Like most of his peers in engineering, Hans began hacking at a young age. At age five, he was already hacking the computer games he was playing. Pursuing his career in computer science and computer engineering, he went to university for formal training.
Before joining Google, Hans successfully cofounded a company called Spaces and sold it to Slack. At Google, he serves as a leader on the Angular core team and facilitates projects such as Angular-CLI and Angular Material. He has made contributions also to other open-source projects, such as webpack.
Hans is senior software engineer at Google.
Why do I contribute to open source? That’s fairly easy to answer—I enjoy it.
Jay started his open-source career by submitting a pull request to fix a bug in a jQuery plugin that he needed for his job, and since then his open-source contributions have enabled developers creating user interactions at large companies such as Netflix, Facebook, Uber, Microsoft, Airbnb, Pinterest, and Yahoo to scale their applications for faster consumption and deliver great user experiences to consumers.

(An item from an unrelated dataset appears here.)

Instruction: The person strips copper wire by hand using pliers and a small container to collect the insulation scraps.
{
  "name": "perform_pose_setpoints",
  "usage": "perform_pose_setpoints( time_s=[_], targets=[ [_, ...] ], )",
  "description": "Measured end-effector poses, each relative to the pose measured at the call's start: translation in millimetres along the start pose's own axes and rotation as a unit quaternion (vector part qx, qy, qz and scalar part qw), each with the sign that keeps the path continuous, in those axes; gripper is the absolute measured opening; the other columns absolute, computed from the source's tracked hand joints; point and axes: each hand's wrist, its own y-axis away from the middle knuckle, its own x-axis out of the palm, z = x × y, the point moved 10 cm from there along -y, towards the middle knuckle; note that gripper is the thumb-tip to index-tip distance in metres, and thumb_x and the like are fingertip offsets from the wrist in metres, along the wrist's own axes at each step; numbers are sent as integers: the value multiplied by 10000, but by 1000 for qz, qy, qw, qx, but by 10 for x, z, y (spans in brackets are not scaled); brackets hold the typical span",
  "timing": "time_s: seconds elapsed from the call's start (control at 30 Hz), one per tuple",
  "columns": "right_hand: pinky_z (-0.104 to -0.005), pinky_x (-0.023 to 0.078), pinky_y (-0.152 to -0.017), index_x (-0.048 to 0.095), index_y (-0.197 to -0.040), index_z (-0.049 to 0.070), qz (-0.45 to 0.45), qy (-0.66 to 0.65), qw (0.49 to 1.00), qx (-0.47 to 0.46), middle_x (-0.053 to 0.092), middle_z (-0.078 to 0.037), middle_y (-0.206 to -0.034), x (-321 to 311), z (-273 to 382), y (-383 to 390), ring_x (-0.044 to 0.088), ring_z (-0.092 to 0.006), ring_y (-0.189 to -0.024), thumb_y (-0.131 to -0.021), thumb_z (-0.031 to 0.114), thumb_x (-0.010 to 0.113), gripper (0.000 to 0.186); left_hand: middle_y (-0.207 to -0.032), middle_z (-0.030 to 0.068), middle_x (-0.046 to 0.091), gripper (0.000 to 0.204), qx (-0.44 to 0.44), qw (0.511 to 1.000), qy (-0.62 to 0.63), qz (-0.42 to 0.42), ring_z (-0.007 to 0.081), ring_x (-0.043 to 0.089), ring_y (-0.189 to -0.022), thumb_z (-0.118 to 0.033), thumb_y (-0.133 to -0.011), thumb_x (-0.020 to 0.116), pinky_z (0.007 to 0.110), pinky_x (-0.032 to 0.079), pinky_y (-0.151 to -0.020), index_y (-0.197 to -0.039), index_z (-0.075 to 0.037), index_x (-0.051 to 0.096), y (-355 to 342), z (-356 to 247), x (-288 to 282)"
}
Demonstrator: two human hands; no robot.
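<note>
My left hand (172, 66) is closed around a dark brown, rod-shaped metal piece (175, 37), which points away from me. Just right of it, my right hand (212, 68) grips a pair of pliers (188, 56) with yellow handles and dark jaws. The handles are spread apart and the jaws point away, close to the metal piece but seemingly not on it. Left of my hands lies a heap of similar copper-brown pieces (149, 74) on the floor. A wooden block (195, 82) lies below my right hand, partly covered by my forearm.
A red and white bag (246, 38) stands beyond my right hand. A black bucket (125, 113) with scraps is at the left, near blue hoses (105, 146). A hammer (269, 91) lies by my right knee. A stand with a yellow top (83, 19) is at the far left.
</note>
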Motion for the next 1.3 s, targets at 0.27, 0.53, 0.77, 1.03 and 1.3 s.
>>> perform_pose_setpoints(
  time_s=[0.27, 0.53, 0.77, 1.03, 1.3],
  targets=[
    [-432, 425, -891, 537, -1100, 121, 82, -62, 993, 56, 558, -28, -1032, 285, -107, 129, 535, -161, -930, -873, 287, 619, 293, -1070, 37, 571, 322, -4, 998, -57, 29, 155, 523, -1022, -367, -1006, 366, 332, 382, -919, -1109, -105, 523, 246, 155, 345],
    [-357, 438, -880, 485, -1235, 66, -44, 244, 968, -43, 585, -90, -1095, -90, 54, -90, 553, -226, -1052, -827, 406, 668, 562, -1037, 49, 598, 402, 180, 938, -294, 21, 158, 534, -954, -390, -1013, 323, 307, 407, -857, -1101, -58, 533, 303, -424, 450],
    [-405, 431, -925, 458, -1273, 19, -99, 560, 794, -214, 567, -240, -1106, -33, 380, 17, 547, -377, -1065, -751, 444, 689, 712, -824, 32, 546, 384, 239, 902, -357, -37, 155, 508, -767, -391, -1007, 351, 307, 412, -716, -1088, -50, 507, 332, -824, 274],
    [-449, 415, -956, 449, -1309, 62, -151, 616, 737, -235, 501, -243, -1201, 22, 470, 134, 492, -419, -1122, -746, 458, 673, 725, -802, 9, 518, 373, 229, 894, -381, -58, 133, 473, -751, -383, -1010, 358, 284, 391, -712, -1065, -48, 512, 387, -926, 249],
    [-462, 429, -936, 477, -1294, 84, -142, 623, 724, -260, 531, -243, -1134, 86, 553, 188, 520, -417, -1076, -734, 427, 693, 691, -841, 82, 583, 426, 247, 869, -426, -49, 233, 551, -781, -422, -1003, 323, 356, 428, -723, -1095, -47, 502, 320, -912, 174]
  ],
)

Jay is a senior software engineer at Netflix.
Coding is the shortest path to solving real business problems. It’s a good balance between being practical and being able to push forward a vision.
Taras is the cofounder and CTO of This Dot, Inc.
I like giving back to the community and enjoy being able to mentor others.
Ben has been programming since he discovered PET BASIC on a Commodore 64, but went to art school to follow his dream of becoming an artist. Soon after picking up a job as a graphic designer at age 20, he realized that he had a unique gift for programming and began building websites.
With initial contributions to open source that involved building better features in Angular, Ben is now the lead author and development lead of RxJS 5, a library that allows developers to compose complex asynchronous tasks and do complicated things in a maintainable way. He has contributed also to open-source projects Redux and Falcor.
Ben is a senior software engineer at Netflix and a cofounder of This Dot, Inc.